### Problem description
The records should be restated exactly from their first line through the line with "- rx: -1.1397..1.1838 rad" in it.
### Source records ###
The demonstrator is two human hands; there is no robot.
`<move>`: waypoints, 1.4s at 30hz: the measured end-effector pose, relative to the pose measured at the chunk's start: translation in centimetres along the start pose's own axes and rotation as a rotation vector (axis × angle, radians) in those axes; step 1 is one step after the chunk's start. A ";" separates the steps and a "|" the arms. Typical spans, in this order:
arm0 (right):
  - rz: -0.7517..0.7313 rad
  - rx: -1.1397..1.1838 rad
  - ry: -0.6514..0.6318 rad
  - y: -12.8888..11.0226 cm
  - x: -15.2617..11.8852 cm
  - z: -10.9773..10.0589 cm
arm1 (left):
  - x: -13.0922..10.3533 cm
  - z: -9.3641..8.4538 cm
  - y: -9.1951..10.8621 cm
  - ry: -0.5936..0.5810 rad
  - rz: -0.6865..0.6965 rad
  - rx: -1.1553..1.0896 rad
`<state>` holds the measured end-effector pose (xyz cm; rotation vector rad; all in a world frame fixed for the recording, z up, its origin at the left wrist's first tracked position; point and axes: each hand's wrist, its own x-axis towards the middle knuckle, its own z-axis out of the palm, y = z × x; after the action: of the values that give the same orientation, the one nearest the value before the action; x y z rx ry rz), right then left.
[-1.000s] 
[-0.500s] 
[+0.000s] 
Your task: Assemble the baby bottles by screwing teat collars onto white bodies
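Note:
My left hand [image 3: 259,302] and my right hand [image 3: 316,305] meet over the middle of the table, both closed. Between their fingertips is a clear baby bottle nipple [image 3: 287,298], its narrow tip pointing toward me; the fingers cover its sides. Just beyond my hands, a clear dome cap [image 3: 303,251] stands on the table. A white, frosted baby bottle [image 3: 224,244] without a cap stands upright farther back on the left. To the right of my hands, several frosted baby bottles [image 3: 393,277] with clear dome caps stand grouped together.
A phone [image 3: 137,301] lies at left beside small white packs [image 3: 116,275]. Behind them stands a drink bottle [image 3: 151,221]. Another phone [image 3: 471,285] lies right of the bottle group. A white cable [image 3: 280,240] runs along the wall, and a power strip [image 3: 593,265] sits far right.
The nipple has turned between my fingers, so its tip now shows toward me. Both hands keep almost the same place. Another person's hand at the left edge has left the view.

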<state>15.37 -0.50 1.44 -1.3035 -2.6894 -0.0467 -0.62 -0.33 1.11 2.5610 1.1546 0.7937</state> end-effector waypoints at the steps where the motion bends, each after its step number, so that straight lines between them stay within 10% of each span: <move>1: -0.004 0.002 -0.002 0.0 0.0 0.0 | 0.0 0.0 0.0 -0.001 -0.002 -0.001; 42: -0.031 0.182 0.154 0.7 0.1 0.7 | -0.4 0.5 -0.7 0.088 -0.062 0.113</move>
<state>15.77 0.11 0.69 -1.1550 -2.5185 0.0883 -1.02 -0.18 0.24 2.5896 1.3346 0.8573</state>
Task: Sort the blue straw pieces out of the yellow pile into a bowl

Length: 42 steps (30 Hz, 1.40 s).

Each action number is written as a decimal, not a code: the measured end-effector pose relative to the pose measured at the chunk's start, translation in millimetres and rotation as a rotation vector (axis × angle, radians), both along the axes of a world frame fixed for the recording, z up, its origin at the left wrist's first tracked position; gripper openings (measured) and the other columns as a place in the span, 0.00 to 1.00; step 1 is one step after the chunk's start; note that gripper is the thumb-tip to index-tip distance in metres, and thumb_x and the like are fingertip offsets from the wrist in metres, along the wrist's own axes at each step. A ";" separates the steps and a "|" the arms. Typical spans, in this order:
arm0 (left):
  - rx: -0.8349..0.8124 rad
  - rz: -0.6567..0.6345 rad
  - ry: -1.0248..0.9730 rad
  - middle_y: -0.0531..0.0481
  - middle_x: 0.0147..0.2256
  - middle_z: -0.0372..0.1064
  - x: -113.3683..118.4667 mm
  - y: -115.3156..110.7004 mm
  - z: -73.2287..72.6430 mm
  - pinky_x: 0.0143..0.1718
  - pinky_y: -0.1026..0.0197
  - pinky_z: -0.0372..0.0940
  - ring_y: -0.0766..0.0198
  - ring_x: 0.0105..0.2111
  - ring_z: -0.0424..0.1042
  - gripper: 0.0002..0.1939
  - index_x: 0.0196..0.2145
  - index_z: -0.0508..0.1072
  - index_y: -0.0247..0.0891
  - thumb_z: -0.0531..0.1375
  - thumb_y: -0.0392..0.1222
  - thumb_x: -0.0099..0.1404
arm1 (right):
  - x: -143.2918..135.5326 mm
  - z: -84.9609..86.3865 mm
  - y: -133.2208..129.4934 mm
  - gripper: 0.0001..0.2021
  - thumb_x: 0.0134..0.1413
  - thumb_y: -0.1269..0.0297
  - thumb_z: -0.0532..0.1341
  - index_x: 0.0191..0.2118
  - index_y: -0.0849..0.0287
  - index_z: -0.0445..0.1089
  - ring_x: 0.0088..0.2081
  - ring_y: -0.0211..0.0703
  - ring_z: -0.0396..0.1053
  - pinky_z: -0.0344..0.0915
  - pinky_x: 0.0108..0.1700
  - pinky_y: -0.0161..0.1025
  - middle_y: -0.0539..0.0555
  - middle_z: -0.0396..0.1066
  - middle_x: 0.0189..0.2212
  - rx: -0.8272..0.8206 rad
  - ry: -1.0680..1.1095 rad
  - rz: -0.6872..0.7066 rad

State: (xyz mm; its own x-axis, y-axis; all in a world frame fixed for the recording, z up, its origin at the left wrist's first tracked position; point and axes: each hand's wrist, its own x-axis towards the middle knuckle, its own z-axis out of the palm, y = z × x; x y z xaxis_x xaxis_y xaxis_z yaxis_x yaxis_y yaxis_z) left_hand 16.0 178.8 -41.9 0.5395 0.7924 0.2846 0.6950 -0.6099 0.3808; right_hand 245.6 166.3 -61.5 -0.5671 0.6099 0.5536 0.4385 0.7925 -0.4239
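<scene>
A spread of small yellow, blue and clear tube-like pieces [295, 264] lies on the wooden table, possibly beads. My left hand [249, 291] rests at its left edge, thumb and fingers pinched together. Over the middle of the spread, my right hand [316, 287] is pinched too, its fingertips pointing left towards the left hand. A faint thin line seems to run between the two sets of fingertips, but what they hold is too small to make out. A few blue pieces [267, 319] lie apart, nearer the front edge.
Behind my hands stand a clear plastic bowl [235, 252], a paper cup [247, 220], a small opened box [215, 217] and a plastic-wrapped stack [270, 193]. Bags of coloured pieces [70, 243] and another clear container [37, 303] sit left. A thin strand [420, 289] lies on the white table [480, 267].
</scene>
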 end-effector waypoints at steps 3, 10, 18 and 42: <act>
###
### Answer to this task
The demonstrator is two human hands; there is no robot.
`<move>`: waypoints, 1.4s at 30hz: the measured end-effector pose, relative to the pose measured at the chunk's start: translation in centimetres along the start pose's own axes and rotation as a rotation vector (axis × angle, radians) in those axes; step 1 is one step after the chunk's start. A ";" separates the steps and a "|" the arms. Typical spans, in this order:
arm0 (right):
  - rz: -0.7517..0.7313 rad
  - rx: -1.1397..1.1838 rad

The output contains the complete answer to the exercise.